*** RAW DATA

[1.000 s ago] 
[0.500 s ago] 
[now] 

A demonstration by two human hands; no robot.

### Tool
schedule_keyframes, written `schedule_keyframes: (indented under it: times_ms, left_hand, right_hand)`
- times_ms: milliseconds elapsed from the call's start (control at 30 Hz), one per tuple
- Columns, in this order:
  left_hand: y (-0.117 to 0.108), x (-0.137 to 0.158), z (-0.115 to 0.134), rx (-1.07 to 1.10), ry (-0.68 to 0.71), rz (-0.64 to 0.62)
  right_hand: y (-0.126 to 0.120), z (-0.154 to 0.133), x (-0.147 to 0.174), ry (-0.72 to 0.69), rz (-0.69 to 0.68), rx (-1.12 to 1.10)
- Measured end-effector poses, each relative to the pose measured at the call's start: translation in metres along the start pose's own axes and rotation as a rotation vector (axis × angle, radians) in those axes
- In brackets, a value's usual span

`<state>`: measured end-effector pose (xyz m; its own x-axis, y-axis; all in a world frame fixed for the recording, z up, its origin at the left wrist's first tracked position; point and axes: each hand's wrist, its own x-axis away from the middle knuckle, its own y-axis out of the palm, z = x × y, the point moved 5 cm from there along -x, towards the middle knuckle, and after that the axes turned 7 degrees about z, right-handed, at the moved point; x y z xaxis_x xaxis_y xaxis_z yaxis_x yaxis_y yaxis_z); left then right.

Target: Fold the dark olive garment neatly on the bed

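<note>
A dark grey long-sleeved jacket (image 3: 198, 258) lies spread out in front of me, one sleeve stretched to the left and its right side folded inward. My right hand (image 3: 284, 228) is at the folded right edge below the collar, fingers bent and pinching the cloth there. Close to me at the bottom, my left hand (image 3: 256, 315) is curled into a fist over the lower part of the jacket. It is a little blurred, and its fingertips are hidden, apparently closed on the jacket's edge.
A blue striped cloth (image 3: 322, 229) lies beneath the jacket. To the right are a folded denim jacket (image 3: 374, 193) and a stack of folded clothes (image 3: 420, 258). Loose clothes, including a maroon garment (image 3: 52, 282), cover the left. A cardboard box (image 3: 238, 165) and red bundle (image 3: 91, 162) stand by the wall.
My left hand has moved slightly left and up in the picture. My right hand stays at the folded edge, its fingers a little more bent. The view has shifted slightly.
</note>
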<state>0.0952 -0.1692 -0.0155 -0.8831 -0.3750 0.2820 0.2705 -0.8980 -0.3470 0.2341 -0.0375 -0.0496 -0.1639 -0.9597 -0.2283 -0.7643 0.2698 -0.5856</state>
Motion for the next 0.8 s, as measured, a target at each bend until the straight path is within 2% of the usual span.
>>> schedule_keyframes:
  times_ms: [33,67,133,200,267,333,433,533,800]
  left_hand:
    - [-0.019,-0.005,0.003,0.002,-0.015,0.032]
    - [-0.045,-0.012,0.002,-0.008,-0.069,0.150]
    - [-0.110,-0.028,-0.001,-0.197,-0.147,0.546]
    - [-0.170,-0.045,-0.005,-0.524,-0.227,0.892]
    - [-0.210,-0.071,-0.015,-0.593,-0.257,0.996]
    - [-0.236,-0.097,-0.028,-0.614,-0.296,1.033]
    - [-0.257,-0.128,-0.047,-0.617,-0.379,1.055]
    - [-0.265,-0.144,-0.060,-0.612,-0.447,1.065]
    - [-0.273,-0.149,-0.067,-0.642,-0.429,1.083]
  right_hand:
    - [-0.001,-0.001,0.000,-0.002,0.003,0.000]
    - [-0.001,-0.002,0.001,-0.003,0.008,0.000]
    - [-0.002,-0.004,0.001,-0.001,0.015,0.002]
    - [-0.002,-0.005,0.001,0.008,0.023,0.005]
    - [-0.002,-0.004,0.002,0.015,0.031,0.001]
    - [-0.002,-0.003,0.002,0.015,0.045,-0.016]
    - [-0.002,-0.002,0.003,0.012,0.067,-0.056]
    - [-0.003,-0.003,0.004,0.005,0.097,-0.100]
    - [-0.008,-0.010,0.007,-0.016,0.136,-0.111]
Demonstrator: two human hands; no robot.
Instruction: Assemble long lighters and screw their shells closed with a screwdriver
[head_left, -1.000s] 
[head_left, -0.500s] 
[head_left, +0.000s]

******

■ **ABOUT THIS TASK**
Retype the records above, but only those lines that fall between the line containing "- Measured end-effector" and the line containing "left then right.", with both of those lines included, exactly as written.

■ **COMPLETED TASK**
- Measured end-effector poses, each relative to the pose measured at the call's start: translation in metres along the start pose's own axes and rotation as a rotation vector (axis × angle, radians) in those axes
- In brackets, a value's usual span

`<state>`: measured end-effector pose (xyz m; its own x-axis, y-axis; all in a world frame fixed for the recording, z up, its origin at the left wrist's first tracked position; point and axes: each hand's wrist, its own x-axis away from the middle knuckle, its own y-axis out of the palm, z = x × y, the point moved 5 cm from there along -x, towards the middle knuckle, and after that the axes turned 7 degrees about z, right-handed, at the moved point; x y z xaxis_x xaxis_y xaxis_z yaxis_x yaxis_y yaxis_z); left then right.

Nothing further is needed to complete the exercise.